In 2013, the Education Endowment Foundation in England (EEF) ran a randomised controlled trial of Philosophy for Children (P4C), a programme aimed at improving children’s thinking. A typical activity might involve a discussion about whether it is wrong to hit a teddy bear.
Before the trial, the researchers published a protocol which stated the measures they would examine in order to determine whether the trial had been a success. This is good practice for two reasons. Firstly, we know the trial is taking place. A lot of educational trials are not published if they find no effect and this leads to publication bias. However, preregistration means that future researchers will know about these trials and may still take them into account. Secondly, by specifying the measures that they will use in advance, researchers avoid the problem that is commonly – and ironically, in this case – known as ‘p-hacking’. This is the act of slicing and dicing the data once it’s been collected until you find something that supports your conclusions, then focusing on that measure in your final report.
As might be expected, P4C lessons had no impact on the academic measures that had been preregistered by the researchers. How could it? How could discussions of teddy bears improve maths performance? So you might think that was then end of this rather pointless story.
But no. Once the data was in, the evaluators sliced and diced it anyway and found a new measure which they claimed showed an impact. By chance, the control and experimental groups had different mean performances in reading, writing and maths at entry, with the P4C group having the lower averages. This gap narrowed after the trial, although not by much. It was then suggested that this was due to the P4C intervention and a whole lot of media coverage ensued. Others have suggested that it is an example of a well-known statistical artefact known as ‘regression to the mean‘, although the lead evaluator says they checked for this.
The evaluators did not report the standard test of statistical significance, a p-value, for this measure because they object to such tests. Given that the research involved public money endowed by British taxpayers, I don’t think this was their decision to make. Nevertheless, even a statistically significant result on a measure derived from torturing the data should be looked at with deep skepticism.

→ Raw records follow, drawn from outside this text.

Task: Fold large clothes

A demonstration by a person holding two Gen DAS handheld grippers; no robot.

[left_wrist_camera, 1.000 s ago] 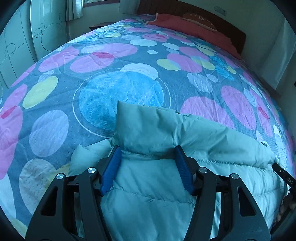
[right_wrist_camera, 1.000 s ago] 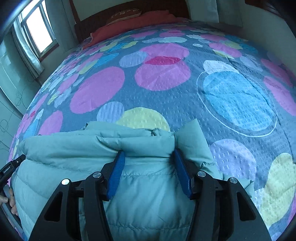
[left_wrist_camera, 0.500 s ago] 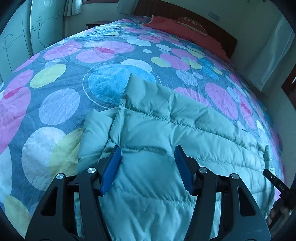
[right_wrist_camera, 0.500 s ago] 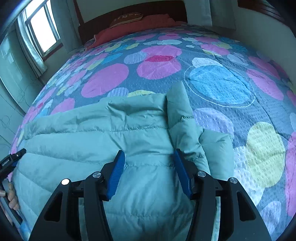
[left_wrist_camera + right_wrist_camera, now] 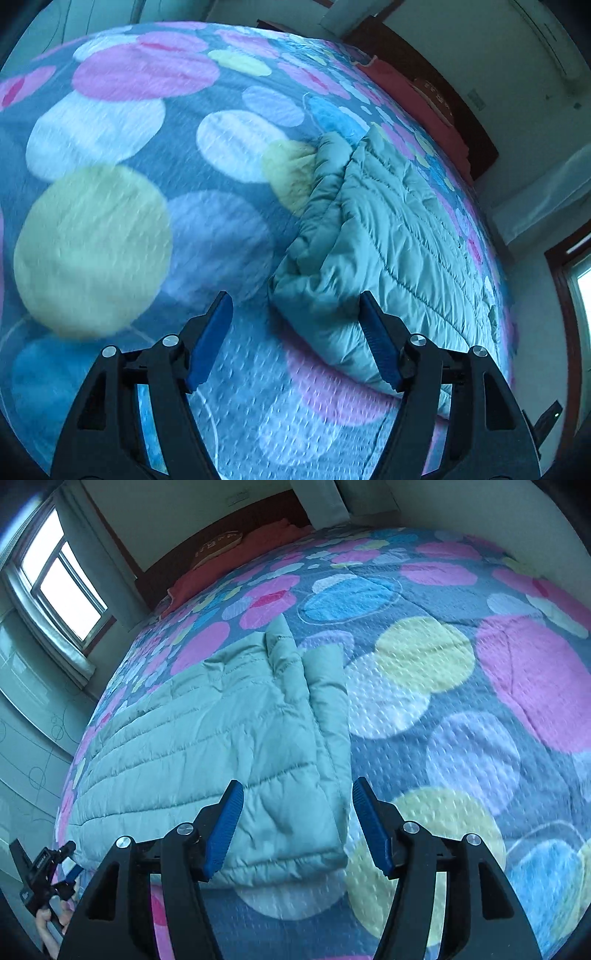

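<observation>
Left wrist view: the left gripper (image 5: 295, 336) hangs above the bed (image 5: 110, 221), its blue fingers (image 5: 208, 339) spread wide and opening further, with nothing pressed between them. The near corner of the padded jacket (image 5: 388, 236) shows in the gap but lies flat on the bedspread, out of contact with the pads. The jacket, pale green and quilted, rests folded on the bed, one sleeve tucked along its left edge; this compact shape suggests a fold already laid down, which would explain the empty fingers.

Right wrist view: the right gripper (image 5: 297, 829) is likewise widening, fingers (image 5: 223, 830) apart and holding nothing. The padded jacket (image 5: 207, 738) lies beneath and beyond it, its near hem between the fingers in the frame yet not gripped, a sleeve folded along the right edge. The other gripper's handle, held in a hand (image 5: 51, 923), appears at the lower left, beside the jacket's far corner; both tools thus stand at opposite corners of the same hem, a placement suited to lifting it evenly.

A cushion (image 5: 218, 546) at the headboard bears lettering too small to read.
</observation>
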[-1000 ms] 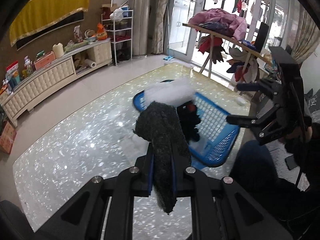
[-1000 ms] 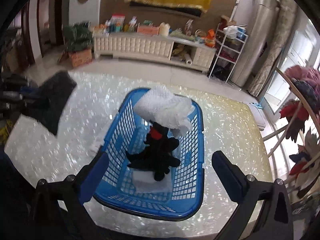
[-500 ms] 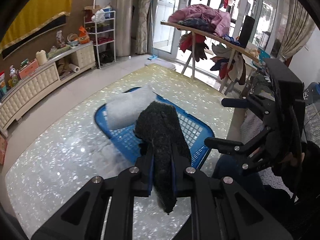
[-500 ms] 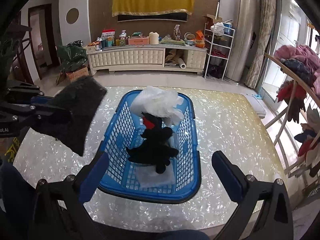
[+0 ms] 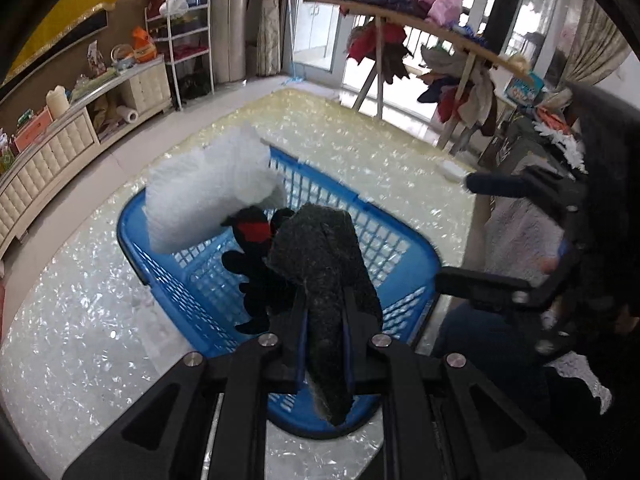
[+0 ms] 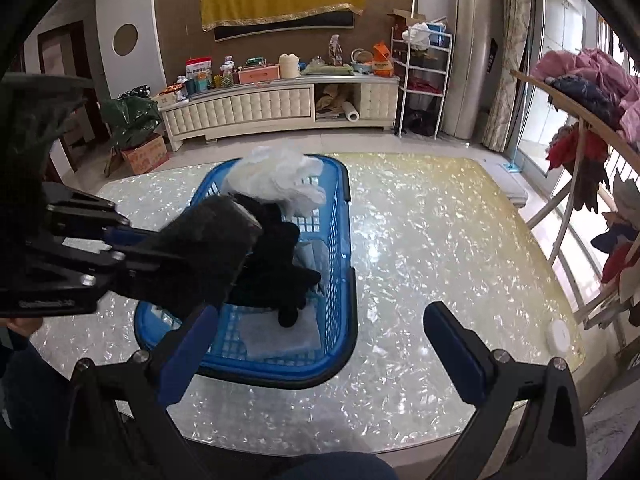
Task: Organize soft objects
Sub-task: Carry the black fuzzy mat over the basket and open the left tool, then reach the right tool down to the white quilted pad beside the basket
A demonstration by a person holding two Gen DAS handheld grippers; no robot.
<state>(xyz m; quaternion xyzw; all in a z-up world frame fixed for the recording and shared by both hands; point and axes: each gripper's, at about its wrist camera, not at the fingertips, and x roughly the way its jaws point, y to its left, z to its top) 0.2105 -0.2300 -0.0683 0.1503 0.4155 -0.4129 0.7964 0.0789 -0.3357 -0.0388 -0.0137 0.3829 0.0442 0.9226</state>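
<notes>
Left gripper is clamped on my dark grey cloth, long axis along the fingers, above the blue basket. Right gripper hangs wide open, empty. Inside I see a black plush toy and white bag.

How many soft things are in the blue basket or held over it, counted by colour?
White: 2, the fluffy white bundle and the flat white cloth
Black: 1, the black plush toy
Dark grey: 1, the grey cloth in the left gripper
Total: 4

Dark grey cloth, blue basket, white pearly-flecked table
</notes>
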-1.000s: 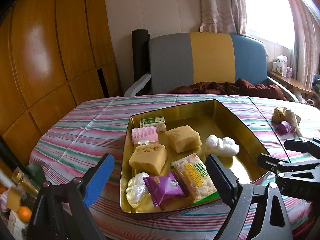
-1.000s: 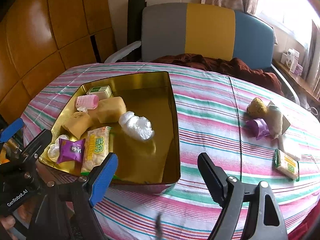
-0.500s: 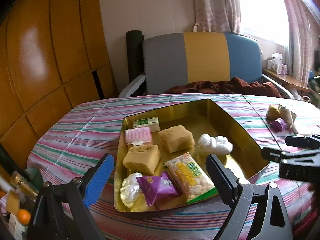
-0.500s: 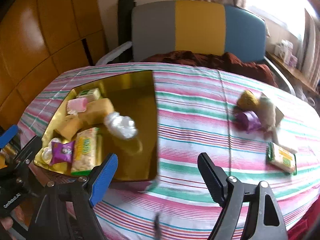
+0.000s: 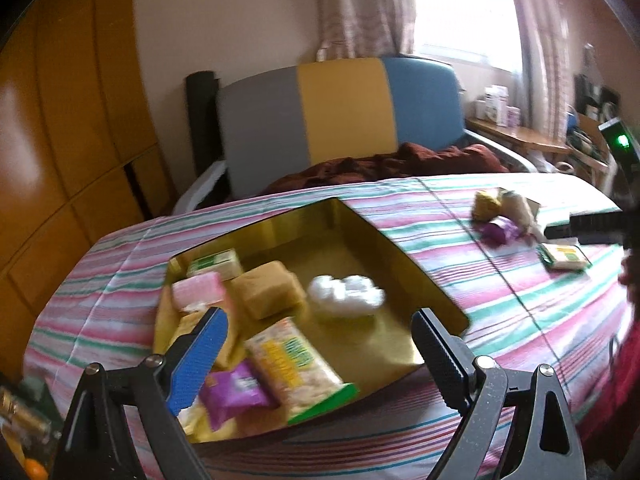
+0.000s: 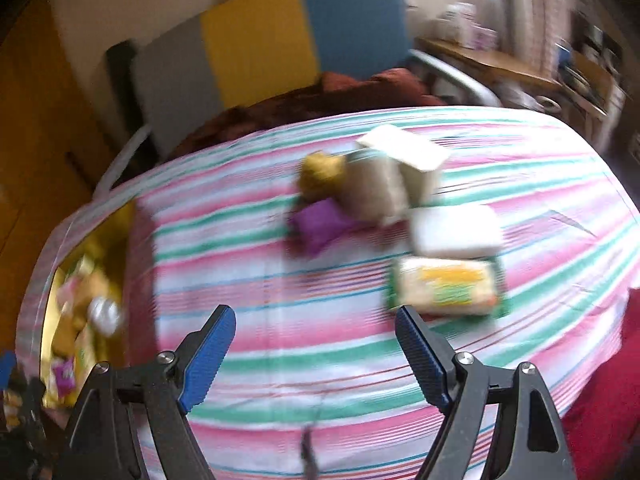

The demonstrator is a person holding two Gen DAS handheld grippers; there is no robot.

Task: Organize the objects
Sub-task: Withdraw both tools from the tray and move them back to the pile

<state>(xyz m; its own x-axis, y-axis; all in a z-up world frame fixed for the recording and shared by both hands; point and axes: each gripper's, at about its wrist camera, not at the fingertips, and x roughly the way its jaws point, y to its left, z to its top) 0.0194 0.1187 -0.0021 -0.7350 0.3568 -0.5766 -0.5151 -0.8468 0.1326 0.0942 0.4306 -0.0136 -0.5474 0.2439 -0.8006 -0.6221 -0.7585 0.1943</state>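
Note:
A gold tin tray (image 5: 418, 270) on the striped tablecloth holds several snacks: yellow cake blocks (image 5: 270, 290), a pink packet (image 5: 200, 290), a white wrapped sweet (image 5: 346, 294), a purple packet (image 5: 236, 390) and a green-yellow cracker pack (image 5: 296, 360). My left gripper (image 5: 320, 344) hovers open over the tray's near end, empty. My right gripper (image 6: 316, 344) is open and empty above the cloth. Just beyond its right finger lies a green-yellow cracker pack (image 6: 446, 288). Farther off lie a white packet (image 6: 456, 232), a purple packet (image 6: 318, 226), a yellow ball (image 6: 320, 170) and a beige wrapped item (image 6: 376, 190). The right view is blurred.
A grey, yellow and blue chair (image 5: 340, 108) with a dark red cloth (image 5: 400, 162) stands behind the table. Wooden panels (image 5: 60, 120) fill the left side. A shelf with boxes (image 5: 500, 108) runs under the window. A red sleeve (image 6: 608, 392) shows at the right edge.
My right gripper swung right, from the tray to the loose snacks on the cloth, and rolled. My left gripper shifted a little nearer over the tray and tilted. Both stayed open.

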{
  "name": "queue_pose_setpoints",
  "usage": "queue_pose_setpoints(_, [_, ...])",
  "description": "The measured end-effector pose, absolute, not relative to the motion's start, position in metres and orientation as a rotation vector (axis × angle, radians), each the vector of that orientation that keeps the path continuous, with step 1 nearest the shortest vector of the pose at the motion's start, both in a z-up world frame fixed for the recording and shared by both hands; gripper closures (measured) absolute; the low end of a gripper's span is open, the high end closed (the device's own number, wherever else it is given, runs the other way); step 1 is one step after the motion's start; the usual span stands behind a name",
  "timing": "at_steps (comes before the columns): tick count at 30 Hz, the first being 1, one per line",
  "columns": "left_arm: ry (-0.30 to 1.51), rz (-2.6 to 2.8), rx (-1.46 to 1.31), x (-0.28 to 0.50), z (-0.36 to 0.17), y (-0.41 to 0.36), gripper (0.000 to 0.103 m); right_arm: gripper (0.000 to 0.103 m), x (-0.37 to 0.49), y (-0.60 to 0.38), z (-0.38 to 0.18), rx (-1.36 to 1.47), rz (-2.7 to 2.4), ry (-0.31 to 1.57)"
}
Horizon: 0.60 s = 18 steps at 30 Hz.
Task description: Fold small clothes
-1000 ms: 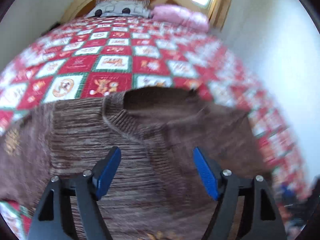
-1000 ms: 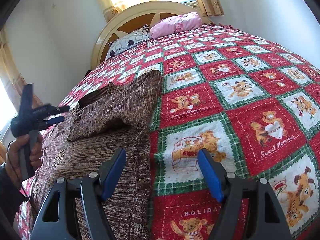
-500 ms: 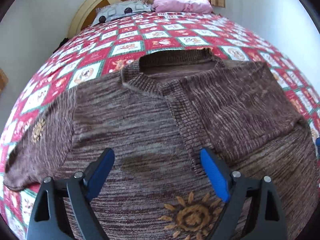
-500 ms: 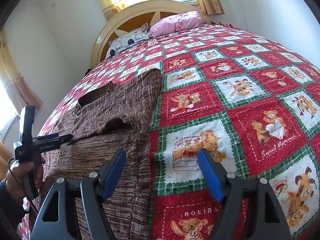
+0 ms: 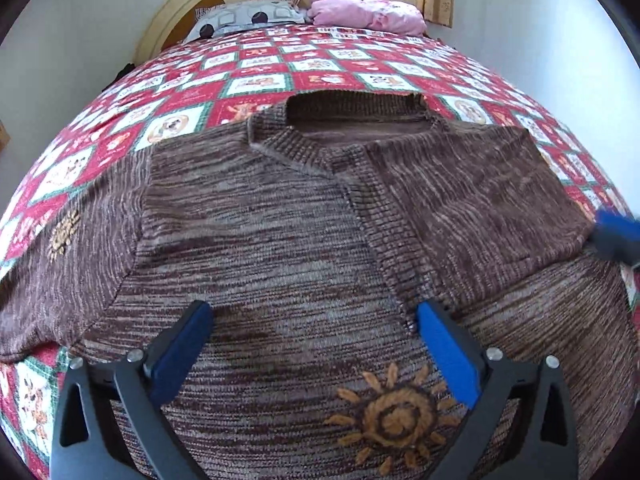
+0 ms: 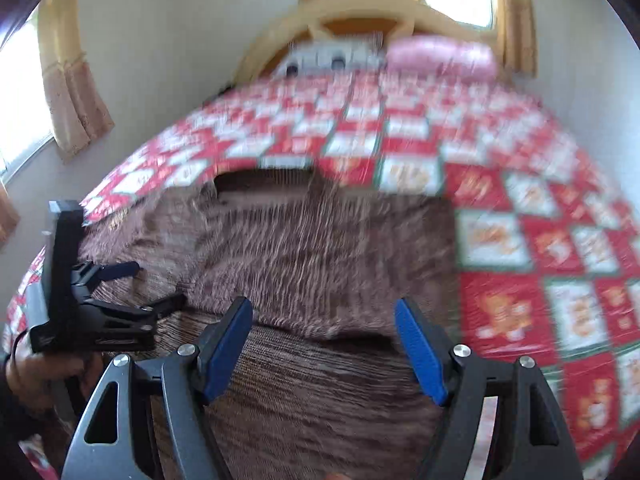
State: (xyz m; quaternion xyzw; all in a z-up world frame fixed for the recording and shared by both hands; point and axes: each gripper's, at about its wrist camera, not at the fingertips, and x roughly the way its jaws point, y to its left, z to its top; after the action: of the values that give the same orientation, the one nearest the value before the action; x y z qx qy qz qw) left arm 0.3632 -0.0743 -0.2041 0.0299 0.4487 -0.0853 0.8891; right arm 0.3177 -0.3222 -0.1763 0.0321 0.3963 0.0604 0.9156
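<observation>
Left claw spread wide, empty, hovering over sweater chest; neck-to-hem axis runs straight ahead. We see unfolded sleeve off its left, nearest. Right claw likewise parted, empty, above folded side.

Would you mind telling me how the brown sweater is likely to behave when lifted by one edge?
The brown sweater probably flops and drapes: its folded-over sleeve lies limp. The thick ribbed knit suggests some weight and good grip, unlikely to slip.
</observation>
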Motion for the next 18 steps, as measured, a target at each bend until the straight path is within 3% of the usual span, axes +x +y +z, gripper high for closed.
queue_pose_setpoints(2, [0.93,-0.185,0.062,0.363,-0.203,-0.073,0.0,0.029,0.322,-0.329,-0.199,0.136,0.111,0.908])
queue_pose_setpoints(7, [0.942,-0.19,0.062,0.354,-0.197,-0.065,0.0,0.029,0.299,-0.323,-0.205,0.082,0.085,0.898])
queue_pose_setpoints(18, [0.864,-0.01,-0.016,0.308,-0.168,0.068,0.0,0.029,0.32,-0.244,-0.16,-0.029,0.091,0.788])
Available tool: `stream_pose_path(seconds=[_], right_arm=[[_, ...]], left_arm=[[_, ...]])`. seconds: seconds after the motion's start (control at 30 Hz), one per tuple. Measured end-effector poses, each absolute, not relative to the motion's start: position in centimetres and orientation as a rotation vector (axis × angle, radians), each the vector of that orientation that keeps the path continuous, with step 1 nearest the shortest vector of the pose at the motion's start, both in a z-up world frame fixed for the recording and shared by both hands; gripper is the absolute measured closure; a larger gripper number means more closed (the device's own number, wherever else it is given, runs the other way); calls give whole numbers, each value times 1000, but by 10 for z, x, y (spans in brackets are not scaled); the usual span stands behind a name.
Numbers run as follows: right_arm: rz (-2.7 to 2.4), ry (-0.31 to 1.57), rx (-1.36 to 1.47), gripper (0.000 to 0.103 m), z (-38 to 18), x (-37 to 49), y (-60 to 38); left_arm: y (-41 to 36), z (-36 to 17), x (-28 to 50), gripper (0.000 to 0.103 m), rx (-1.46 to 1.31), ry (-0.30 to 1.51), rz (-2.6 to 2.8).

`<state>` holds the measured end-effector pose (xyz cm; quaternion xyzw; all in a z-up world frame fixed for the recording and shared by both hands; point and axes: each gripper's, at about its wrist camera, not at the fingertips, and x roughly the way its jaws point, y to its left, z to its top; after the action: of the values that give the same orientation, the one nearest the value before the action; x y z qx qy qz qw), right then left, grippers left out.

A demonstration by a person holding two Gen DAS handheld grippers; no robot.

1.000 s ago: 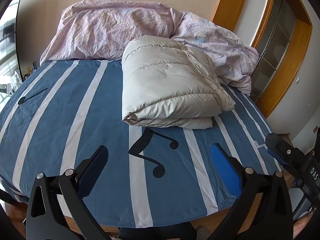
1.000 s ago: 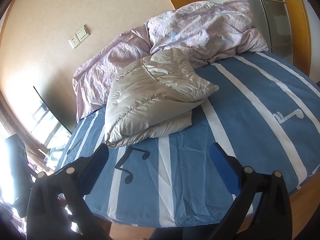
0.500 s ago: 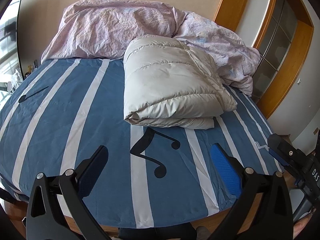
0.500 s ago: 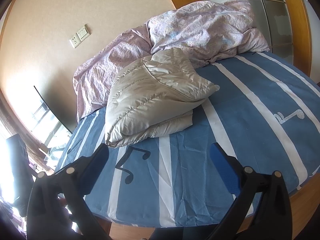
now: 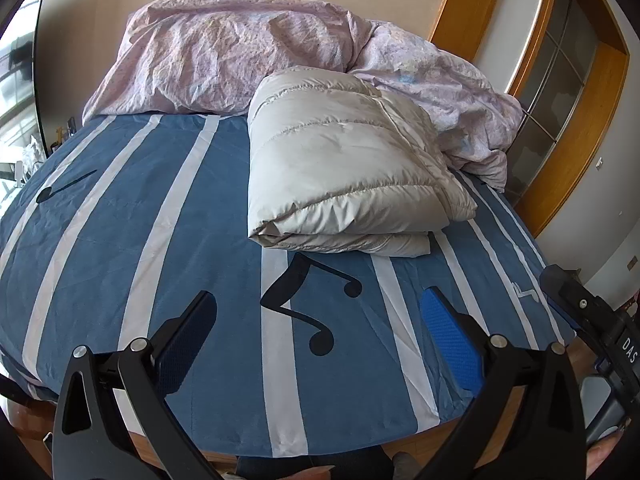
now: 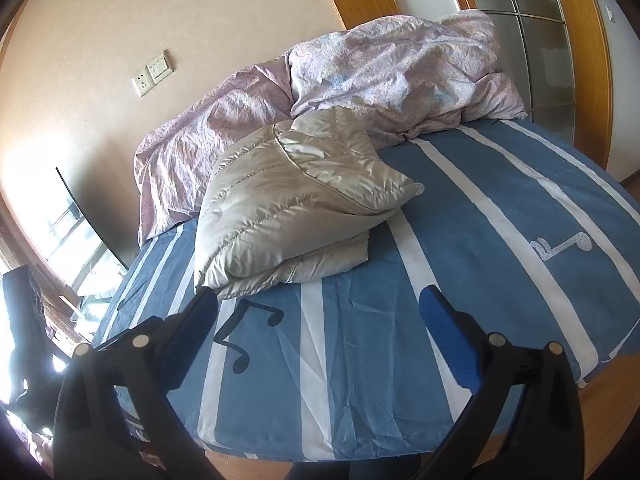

So perhaps we have now finally reached the end of the tale? No. The confirmation bias is strong with this one.
For a number of years, Kevan Collins and Jonathan Sharples of the EEF have been promoting the benefits of ‘metacognition and self-regulation’ (e.g here and here). The EEF have produced a toolkit; a set of reports intended to help schools choose effective interventions which it groups into ‘strands’. ‘Metacognition and self-regulation’ is one such strand and I wrote a critique of this strand for an issue of Impact magazine, the trade journal of England’s Chartered College of Teaching, that they declined to print (you can read it here and the subsequent discussions here and here).
P4C is one of the studies listed under this strand. Despite the weak 2013 results, the EEF have gone ahead with a scale-up study, costing £1.2 million which is roughly 1% of all the money endowed to them by UK taxpayers. Presumably, this will also demonstrate no effect of the P4C lessons on academic performance.
Yesterday, the EEF released a guidance report on metacognition and self-regulation which makes interesting reading. The report is sensible enough and draws evidence from studies investigating reading comprehension strategies, the use of spaced practice, teaching children how to plan and edit their writing and teachers modelling their own thinking, a key component of explicit instruction.
My main issue with the report is that I don’t think all of these approaches should be grouped under the same heading because they are too diverse. At the very least, I would argue that evidence for self-directed learning should be placed in a separate category to evidence about the effectiveness of explicit instruction because, although often used in complementary ways, they represent fundamentally different forms of learning. This is not just my view, researchers have identified key conceptual difficulties in reconciling the research evidence in these different areas.
However, I must commend the authors on stressing the importance of relevant knowledge in the use of metacognitive strategies. For instance, it was good to see this caution about writing an essay on a Shakespeare play:
“We cannot adequately deploy metacognitive strategies for monitoring and evaluating our essay-writing if we do not first understand the components of a successful essay and have a knowledge of Shakespeare’s world.”
The authors expand on this point:
“There is little evidence of the benefit of teaching metacognitive approaches in ‘learning to learn’ or ‘thinking skills’ sessions. Pupils find it hard to transfer these generic tips to specific tasks.”
In other words, you can’t teach improved thinking in some kind of general way, as Dan Willingham has been arguing for some time.
What is notable about the report is that it does not mention or reference P4C or the cognitive acceleration programmes that have formed such a central plank of the EEF’s own research into metacognition and self-regulation. Why?
Well, for one thing, P4C looks very much like a discrete thinking skills programme. Cognitive acceleration, as tested by the EEF, is a science intervention, but it is also intended to produce a general improvement in thinking ability that transfers to other subjects. So both would seem to fall foul of the advice in this new report.
What should we make of this? One the one hand, the EEF commissions £1.2 million worth of research into P4C on the basis of a questionable pilot trial result and the notion that it is an example of a metacognition and self-regulation strategy that is worth pursuing. On the other hand they publish a report into metacognition and self-regulation that does not even mention P4C and, if anything, would seem to caution against such an approach.